Dr. Meredith, as a leading scholar on the composer, edits the Beethoven Journal. One issue explored the mystery of a 13-page love letter penned by Ludwig to a woman known only as “Immortal Beloved.” Much contention has existed amongst scholars as to the identity of the letter’s recipient, hovering around a list of likely candidates. (Meredith’s favored suspect for “Immortal Beloved” is Bettina Brentano, a writer and social activist.)
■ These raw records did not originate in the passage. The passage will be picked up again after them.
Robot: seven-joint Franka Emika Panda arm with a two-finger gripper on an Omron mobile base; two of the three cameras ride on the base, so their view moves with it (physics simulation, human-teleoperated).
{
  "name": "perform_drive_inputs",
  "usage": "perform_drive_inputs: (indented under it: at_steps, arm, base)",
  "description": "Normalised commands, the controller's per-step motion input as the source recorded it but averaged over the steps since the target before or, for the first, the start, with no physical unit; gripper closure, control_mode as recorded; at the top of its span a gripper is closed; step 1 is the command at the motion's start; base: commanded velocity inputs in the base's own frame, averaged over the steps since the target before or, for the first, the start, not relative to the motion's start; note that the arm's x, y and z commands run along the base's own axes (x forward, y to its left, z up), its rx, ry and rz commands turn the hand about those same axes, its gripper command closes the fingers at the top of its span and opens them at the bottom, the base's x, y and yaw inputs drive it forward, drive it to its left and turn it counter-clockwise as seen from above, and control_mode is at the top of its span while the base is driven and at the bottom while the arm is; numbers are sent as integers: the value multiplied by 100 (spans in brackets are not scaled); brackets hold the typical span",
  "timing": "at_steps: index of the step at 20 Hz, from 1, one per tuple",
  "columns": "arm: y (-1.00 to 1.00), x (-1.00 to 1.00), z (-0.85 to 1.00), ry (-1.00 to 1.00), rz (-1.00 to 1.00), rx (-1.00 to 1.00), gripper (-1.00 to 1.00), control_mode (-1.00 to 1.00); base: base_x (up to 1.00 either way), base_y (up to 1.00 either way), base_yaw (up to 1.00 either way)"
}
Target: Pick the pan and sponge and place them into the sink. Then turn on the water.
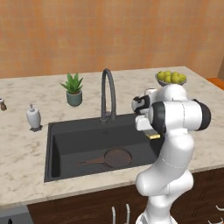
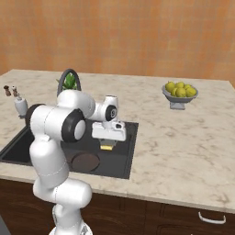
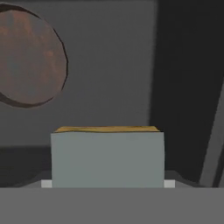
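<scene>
The sink (image 1: 54, 148) was dark grey, set in a beige marbled counter (image 1: 26, 183). The pan (image 1: 117, 157) was dark brown-black. The sponge (image 3: 107, 159) showed a grey-blue face and a yellow edge. The faucet (image 1: 107, 94) was dark, the wall (image 1: 109, 30) orange-tan, the fruit (image 2: 180, 88) yellow-green in a grey bowl (image 2: 178, 98), the plant (image 1: 73, 83) green.

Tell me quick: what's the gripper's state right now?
Gripper: closed on the sponge, held over the sink.
</scene>
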Motion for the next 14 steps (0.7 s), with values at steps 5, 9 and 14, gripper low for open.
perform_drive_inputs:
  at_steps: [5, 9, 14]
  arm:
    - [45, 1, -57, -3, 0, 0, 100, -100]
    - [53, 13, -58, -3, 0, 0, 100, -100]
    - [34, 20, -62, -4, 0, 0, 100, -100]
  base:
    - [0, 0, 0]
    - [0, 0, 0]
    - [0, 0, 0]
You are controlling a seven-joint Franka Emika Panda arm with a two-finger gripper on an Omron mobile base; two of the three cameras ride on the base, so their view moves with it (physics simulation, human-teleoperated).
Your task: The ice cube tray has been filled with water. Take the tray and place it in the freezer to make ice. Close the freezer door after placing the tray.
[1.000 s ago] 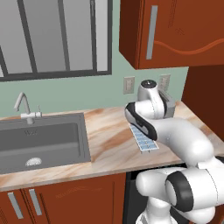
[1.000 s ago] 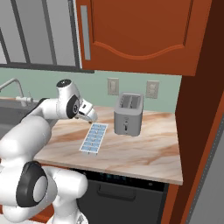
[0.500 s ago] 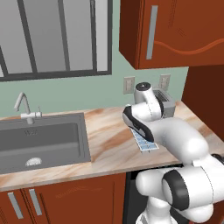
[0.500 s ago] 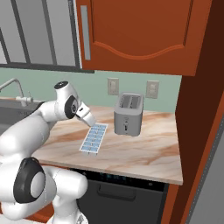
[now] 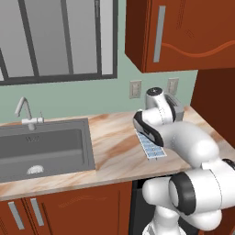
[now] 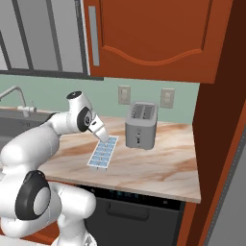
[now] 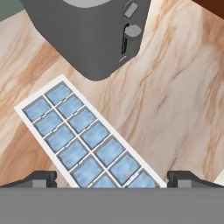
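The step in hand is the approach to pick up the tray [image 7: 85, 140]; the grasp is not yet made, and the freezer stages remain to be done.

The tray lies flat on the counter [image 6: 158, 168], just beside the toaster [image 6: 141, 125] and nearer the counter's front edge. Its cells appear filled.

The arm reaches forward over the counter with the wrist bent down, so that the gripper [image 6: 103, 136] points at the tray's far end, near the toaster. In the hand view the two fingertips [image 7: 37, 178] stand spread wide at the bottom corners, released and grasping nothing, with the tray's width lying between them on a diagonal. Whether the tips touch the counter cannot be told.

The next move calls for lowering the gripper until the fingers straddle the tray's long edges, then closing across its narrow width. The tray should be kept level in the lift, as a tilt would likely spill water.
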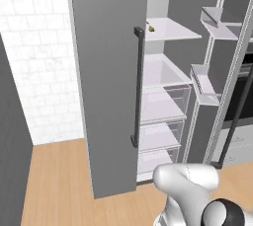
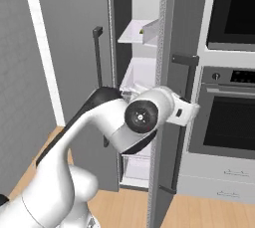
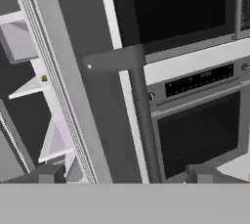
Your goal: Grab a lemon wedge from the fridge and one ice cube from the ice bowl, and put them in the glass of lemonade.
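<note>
the fridge [image 1: 108, 72] is standing with its right door [image 2: 164, 97] swung open and its left door shut. the lemon wedge [image 1: 150, 28] is lying on an upper white shelf [image 1: 173, 30] inside, near the shelf's left front corner; it is also showing as a tiny yellow-green speck in the right base view [image 2: 143, 31] and the hand view [image 3: 44, 78]. the jaws are standing wide apart and holding nothing, with the 2 fingertips [image 3: 46, 173] flanking the open door's dark bar handle [image 3: 141, 120] without touching it. the black oven column [image 2: 229, 72] is sitting just beside the fridge.
</note>
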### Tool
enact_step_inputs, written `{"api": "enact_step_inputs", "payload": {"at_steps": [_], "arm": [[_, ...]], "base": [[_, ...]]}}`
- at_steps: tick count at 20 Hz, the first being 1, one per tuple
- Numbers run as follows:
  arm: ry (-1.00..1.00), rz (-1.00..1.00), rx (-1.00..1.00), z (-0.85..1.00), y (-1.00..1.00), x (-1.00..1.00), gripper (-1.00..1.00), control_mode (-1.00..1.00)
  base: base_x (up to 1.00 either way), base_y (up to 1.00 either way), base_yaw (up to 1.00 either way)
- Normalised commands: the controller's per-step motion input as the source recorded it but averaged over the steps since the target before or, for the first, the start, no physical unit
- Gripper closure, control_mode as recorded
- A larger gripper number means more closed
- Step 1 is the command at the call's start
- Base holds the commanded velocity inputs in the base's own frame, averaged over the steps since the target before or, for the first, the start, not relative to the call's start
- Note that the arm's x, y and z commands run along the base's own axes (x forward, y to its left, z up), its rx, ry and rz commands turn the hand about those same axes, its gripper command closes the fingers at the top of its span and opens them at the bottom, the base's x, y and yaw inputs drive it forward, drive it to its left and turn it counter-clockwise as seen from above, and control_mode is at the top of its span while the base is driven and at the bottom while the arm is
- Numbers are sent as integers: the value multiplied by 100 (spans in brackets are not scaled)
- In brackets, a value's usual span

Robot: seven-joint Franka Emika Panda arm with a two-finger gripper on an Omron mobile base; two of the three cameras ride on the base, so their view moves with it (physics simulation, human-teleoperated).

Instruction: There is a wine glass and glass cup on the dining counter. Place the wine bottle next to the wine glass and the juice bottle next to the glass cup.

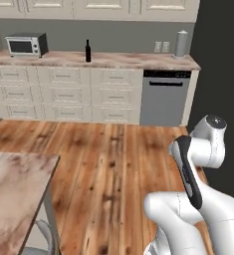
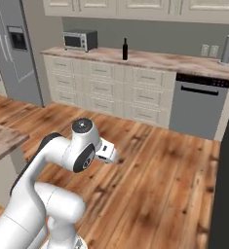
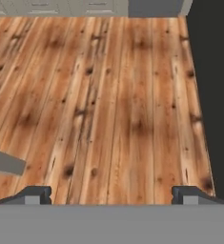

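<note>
- The fingers (image 3: 111, 195) are seen in the hand view spread wide and released, with nothing between them — only bare wooden floor (image 3: 108, 105) lies ahead of the tips.
- The wine bottle (image 1: 87, 51) is seen far ahead of the fingers, upright on the marbled back desk (image 1: 128, 61) against the wall; in the right base view it (image 2: 125, 49) stands the same way, well apart from the arm.
- A toaster oven (image 1: 26, 45) is placed on the same desk, to the left of the bottle and apart from it.
- A grey cylinder (image 1: 181, 44) stands at the desk's right end, above the dishwasher (image 1: 164, 97).
- The dining counter (image 1: 14, 194) is seen as a marbled corner low and to the left of the fingers, well apart from the bottle — nothing can be made out on the part that shows.
- A refrigerator (image 2: 16, 48) is seen at the far left in the right base view.
- Cream drawers (image 1: 63, 94) run under the back desk.
</note>
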Motion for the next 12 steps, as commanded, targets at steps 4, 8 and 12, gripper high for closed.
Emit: {"api": "enact_step_inputs", "payload": {"at_steps": [4,8,12], "arm": [[0,0,0,0,0,0,-100,100],[0,0,0,0,0,0,-100,100],[0,0,0,0,0,0,-100,100]], "base": [[94,0,0],[94,0,0],[94,0,0]]}}
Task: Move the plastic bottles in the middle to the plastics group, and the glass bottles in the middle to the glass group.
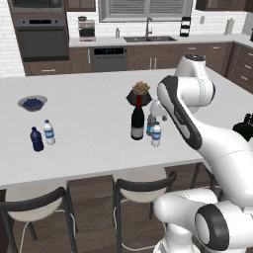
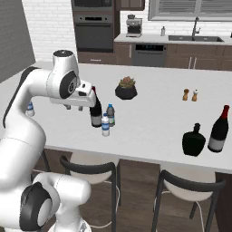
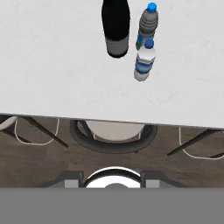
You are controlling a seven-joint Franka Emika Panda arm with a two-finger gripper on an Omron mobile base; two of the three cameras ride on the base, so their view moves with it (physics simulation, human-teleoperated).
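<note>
Dark glass wine bottle (image 1: 138,123) beside two ribbed plastic bottles (image 1: 156,134) on smooth white counter (image 1: 89,143); hand state unclear.

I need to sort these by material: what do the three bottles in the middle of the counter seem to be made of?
The wine bottle looks like dark, glossy glass: tall, red foil neck, pale label. The clear bottle looks like thin see-through plastic with a whitish label. The grey-blue bottle behind it seems tinted plastic, ribbed, with a blue cap; the render leaves this open.
</note>
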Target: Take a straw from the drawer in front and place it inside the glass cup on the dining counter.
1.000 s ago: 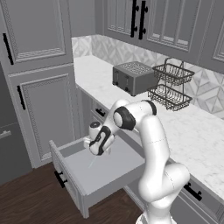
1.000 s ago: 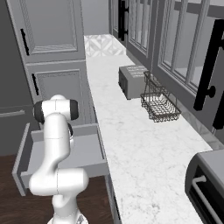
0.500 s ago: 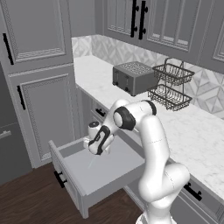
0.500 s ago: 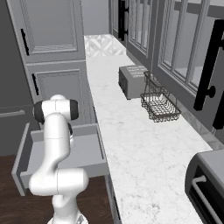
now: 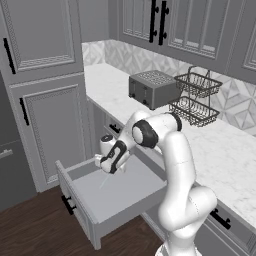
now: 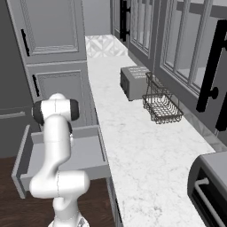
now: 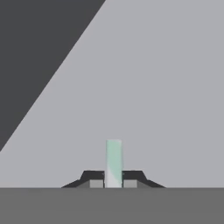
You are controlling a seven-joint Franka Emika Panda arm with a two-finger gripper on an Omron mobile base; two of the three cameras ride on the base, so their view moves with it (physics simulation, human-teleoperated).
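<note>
You see a matt grey drawer point(image 5: 125, 192) with a smooth, painted-looking floor, and a pale green straw point(image 7: 113, 162), faintly translucent like plastic. At the upper right of the left base view, the table point(image 5: 220, 150) is polished white marble with grey veins, carrying a brushed-metal toaster point(image 5: 152, 89) and a black wire basket point(image 5: 196, 102). The floor point(image 5: 30, 230) is dark wood.

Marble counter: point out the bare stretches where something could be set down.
The counter is bare from the wire basket to the dark appliance. Also bare: the corner beyond the toaster. Crowded only where toaster meets basket.
</note>
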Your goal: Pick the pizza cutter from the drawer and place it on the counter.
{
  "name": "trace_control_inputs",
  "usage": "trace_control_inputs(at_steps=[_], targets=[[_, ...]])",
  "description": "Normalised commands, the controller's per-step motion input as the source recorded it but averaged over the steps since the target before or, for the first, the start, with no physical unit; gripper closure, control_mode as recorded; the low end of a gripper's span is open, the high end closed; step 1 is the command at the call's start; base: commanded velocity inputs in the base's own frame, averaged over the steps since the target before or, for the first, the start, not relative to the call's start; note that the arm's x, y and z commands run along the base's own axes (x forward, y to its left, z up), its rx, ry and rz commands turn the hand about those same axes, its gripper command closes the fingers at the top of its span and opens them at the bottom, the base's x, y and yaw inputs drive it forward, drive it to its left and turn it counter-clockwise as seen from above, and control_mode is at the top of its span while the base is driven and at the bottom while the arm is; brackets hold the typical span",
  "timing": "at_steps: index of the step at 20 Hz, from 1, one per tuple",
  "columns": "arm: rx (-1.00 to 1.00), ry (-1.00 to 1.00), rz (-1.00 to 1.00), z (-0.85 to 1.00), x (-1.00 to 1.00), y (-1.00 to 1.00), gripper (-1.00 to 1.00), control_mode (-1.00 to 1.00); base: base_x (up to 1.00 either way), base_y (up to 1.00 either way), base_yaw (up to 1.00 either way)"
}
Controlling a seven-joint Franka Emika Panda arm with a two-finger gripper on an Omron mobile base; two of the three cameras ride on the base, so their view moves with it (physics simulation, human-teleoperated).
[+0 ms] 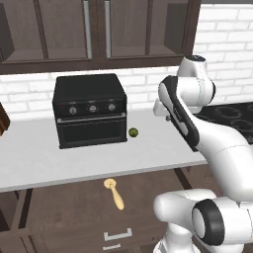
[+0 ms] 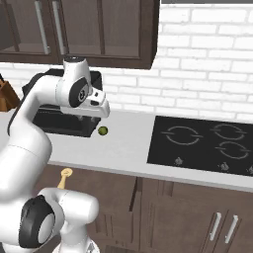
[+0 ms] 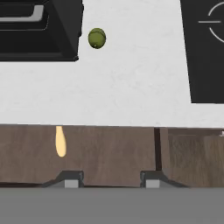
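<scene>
The pizza cutter [image 1: 114, 193] lies in the open drawer [image 1: 69, 210], a light tan utensil with its round head towards the counter [image 1: 99, 158] and its handle pointing out. In the hand view only its handle [image 3: 60, 141] shows on the drawer floor [image 3: 109, 151], below the counter's [image 3: 131, 87] front edge. My gripper [image 3: 110, 180] hangs high above the counter edge, pointing down, to the right of the cutter. Its fingers stand apart with nothing between them, so it is open. From the right base view the hand [image 2: 94, 114] floats over the counter [image 2: 128, 143], with the cutter [image 2: 64, 177] below.
A black toaster oven [image 1: 90, 109] stands on the counter at the left, with a small green fruit [image 1: 133, 132] beside it. The black stovetop [image 2: 207, 143] lies to the right. Dark upper cabinets [image 1: 99, 29] hang above. The drawer's silver handle [image 1: 117, 236] faces the base.
</scene>
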Motion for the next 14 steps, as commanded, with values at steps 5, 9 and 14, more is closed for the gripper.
trace_control_inputs(at_steps=[5,9,14], targets=[[0.00,-0.01,0.00,-0.03,-0.33,0.00,-1.00,-1.00,0.00,0.00,0.00],[0.00,-0.04,0.00,-0.05,-0.85,-0.06,-1.00,-1.00,0.00,0.00,0.00],[0.00,0.00,0.00,-0.06,-0.45,0.00,-1.00,-1.00,0.00,0.00,0.00]])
Besides the Center’s museum and journal, it offers numerous other gifts to lovers of classical music, helping to support the research of individuals ranging from Beethoven scholars around the globe to SJSU music history classes to elementary school students writing their first essay on the composer. A primary tool to aid all these groups has been the creation of the Beethoven Gateway, a free digital database of information. The Center’s staff also hosts a continuous stream of events and exhibitions on the fifth floor of King Library. Each spring they conduct the Annual Celia Mendez Young Pianist’s Beethoven Competition for California high school students.

Beethoven Center

Meredith also plays the role of the sleuth, as do many serious scholars. Some of the strands of Ludwig van Beethoven’s hair were analyzed to learn about his medical history. One theory that doctors proposed was that even on his deathbed the musical genius refused to take any opiates for pain, hoping to keep composing until he drew his last breath.

After thirty years directing the Center Dr. Meredith says, “The thing I continue to love about my job is when people walk through the door and get really excited. That’s what makes it all worthwhile.”

Donations from around the world support the Center and have helped make it one of the many centers of excellence at SJSU!